36.4 Energy Management

The energy collected must be managed effectively so that it can be continuously and effectively supplied to the sensor, otherwise the energy collected will be useless. Power management is a hot topic in energy utilization. Dynamic power management is a potential method to save power. The storage element of power supply is battery or capacitor. Chemical battery has become the first choice in network sensor because of its stable and effective storage. The limitation of collecting energy into the battery is the battery life problem. How to make the battery life meet the user’s acceptable expectation and adopt the correct charging method to extend the battery life is the key problem. Dynamic power management and dynamic voltage dispatching are adopted in power management of networked sensors, which is an effective design method to reduce the energy consumption of the system. Dynamic power management (DPM) is a design method to reduce power consumption by dynamically allocating system resources and completing system tasks with the least components or the least workload.

Dynamic power management technology includes a series of methods to enable the system to achieve efficient energy saving. These methods control the “power management” of whether system components enter a low-power state when they are idle. The basic premise of the application of dynamic power management technology is that the system components have different workload during the working time. This is true of most systems. Another premise is that fluctuations in the workload of systems and components can be predicted with some degree of confidence. In this way, it is possible to switch between states of energy consumption, and the system cannot consume excessive energy within the observed and predicted time of the workload. In the network sensor power management, its working characteristics are very suitable for dynamic power management. Because the nodes of the sensor network are not working all the time, they spend a lot of time in sleep mode, which requires low power consumption. When the sensor collects the data, the controller processes the data and carries on the data communication, the system power consumption increases. When entering idle, the device can be shut down and enter the low-energy sleep state; when the request is received again, the device is evoked [6].

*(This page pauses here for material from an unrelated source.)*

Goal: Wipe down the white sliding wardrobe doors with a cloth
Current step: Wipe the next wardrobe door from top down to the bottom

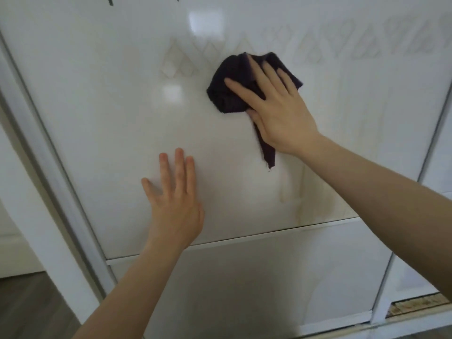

In a dynamic power management system, the working states of different components must dynamically adapt to different performance requirements. Only in this way can the energy wasted in idle time or in useless components be minimized. For the judgment of power management time, it is necessary to use a variety of prediction methods, such as static prediction method and dynamic prediction method. It is necessary to predict the coming workload according to the historical workload and decide whether to change the working state. The main principle of dynamic voltage scheduling is to adjust the supply voltage dynamically based on the load state to reduce the power consumption of the system, which has been applied in portable personal mobile devices. Sensor nodes on the embedded operating system is responsible for scheduling request to receive services from different task queue, and real-time monitor the processor utilization and task queue length, the load observer based on the sequence of these two parameters value computation load of nominal value, DC/DC converter with reference to the value of the output amplitude of voltage, support the work of the processor. This actually constitutes a closed-loop feedback system, and the method of control theory can be used to design each module.

36.5 Conclusion

Wireless sensor network is widely used. In order to prolong the life cycle of sensor nodes, improving the energy efficiency of sensor nodes has always been an important research topic. In this paper, the energy collection and management of wireless sensor network nodes are analyzed and discussed. Solar energy, wind energy, sound energy, magnetic energy and so on are introduced and analyzed. In order to make the sensor nodes work stably and reliably for a long time, the most effective method is to adopt various methods to obtain energy from the environment and reduce energy consumption and improve energy efficiency through energy management.